— THE PROBLEM —
Find every line below where the string "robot" shows up, and copy those lines.

(Records from a dataset)
◇ ◇ ◇

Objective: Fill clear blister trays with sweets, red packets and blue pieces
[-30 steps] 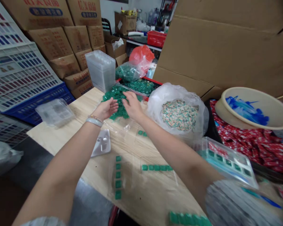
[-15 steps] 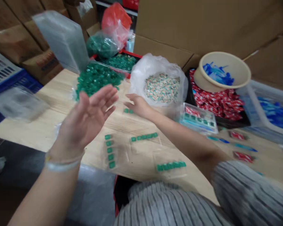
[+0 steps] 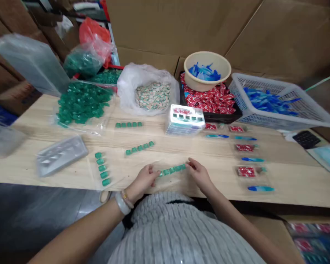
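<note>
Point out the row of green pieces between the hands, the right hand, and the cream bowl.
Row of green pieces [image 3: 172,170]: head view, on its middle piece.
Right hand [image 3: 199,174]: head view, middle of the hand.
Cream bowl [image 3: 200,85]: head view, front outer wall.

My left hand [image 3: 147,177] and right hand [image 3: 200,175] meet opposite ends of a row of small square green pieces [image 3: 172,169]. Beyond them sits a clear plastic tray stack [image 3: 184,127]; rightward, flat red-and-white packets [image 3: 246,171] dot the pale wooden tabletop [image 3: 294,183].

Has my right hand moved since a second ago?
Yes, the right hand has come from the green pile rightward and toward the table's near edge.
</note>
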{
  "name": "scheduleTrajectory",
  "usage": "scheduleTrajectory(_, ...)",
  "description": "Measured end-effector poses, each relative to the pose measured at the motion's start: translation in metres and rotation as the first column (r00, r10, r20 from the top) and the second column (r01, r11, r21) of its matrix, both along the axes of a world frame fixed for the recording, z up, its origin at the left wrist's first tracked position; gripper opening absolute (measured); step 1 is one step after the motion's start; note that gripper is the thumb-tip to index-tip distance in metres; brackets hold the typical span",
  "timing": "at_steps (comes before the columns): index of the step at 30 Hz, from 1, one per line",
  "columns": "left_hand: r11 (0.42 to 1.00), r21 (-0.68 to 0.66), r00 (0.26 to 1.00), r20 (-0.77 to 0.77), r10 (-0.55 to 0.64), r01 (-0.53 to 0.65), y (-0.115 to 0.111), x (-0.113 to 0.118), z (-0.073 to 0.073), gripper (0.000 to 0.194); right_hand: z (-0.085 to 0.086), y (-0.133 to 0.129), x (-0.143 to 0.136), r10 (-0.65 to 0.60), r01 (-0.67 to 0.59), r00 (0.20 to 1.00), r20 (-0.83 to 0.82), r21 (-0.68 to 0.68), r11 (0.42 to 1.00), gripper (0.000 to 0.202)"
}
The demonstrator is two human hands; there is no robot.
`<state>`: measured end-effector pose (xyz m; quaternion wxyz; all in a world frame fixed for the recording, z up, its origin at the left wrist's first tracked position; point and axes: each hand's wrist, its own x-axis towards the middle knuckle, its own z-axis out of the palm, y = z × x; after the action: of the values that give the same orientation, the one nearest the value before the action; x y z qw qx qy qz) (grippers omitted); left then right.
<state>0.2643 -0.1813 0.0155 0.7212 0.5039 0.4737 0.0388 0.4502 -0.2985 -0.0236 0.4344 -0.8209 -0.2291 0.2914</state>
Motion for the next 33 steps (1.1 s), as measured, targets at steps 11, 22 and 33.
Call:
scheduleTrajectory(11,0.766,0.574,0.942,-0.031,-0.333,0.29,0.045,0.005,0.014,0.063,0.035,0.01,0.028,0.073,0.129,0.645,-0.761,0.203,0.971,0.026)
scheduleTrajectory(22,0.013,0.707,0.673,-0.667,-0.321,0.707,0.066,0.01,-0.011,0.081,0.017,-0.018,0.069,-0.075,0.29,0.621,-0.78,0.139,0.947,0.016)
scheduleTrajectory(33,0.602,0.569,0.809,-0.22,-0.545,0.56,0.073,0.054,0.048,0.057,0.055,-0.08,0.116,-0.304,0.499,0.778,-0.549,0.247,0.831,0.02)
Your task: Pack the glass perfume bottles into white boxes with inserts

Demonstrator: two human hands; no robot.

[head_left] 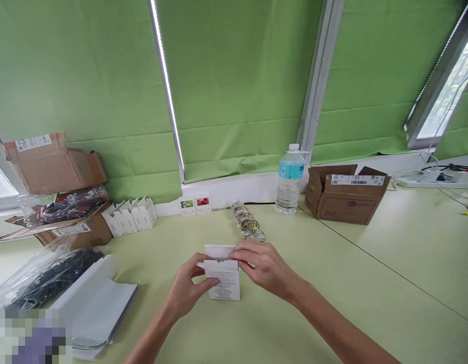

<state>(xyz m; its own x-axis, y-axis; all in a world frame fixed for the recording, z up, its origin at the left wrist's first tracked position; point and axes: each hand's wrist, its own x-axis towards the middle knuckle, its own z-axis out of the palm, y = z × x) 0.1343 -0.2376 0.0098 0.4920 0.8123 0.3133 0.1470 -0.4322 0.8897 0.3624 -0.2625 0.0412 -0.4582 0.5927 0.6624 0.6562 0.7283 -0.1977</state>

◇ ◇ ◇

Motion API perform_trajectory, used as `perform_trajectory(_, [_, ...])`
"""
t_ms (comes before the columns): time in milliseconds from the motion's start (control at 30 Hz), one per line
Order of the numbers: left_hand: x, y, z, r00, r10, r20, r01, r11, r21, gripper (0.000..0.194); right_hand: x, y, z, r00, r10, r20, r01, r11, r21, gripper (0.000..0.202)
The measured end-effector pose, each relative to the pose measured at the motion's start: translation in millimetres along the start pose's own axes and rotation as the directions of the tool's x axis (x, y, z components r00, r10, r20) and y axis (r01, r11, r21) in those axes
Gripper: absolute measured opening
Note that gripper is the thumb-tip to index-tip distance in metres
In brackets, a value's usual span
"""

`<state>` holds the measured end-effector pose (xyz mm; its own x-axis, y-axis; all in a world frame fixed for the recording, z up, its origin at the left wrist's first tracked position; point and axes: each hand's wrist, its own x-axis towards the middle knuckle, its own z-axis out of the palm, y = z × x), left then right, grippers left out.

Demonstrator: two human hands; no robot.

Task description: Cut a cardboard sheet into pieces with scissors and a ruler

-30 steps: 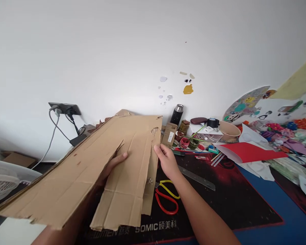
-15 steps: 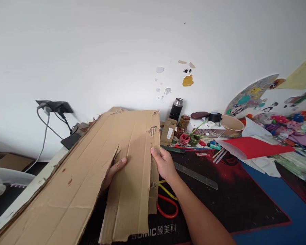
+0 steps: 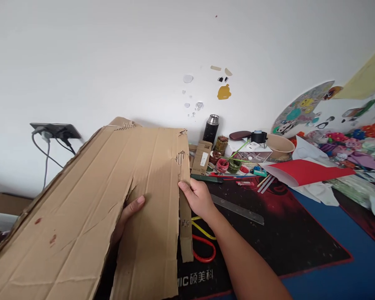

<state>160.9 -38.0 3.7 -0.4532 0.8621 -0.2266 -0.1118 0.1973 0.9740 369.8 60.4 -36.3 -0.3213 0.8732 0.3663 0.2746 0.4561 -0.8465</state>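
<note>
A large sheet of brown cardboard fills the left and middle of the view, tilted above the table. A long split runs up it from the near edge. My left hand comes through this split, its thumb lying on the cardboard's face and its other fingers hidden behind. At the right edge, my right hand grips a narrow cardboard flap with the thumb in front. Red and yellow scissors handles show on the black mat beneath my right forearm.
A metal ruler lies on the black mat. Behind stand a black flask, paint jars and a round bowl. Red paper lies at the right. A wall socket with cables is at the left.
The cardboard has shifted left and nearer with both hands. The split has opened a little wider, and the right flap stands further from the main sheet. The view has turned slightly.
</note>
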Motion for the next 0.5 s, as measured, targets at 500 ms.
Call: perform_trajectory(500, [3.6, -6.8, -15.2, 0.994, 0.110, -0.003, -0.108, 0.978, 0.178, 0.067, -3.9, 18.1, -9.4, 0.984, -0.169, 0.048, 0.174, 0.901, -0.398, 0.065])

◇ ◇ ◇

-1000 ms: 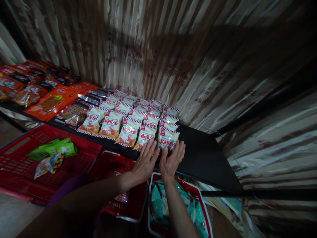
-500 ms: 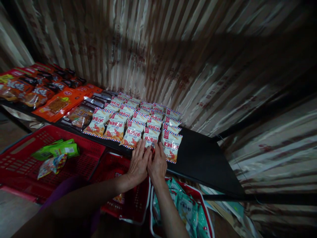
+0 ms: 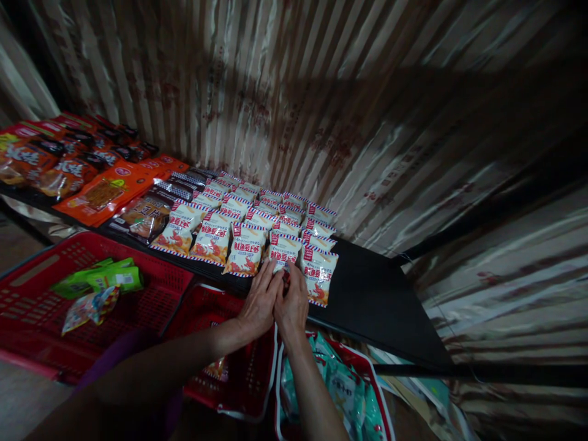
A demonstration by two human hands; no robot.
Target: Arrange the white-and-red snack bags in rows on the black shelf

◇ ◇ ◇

— PROBLEM SOLUTION —
The demonstrator is two human hands; there is no robot.
Demonstrator: two human hands; no robot.
Demonstrator: two human hands; no robot.
A demonstration by two human hands; no robot.

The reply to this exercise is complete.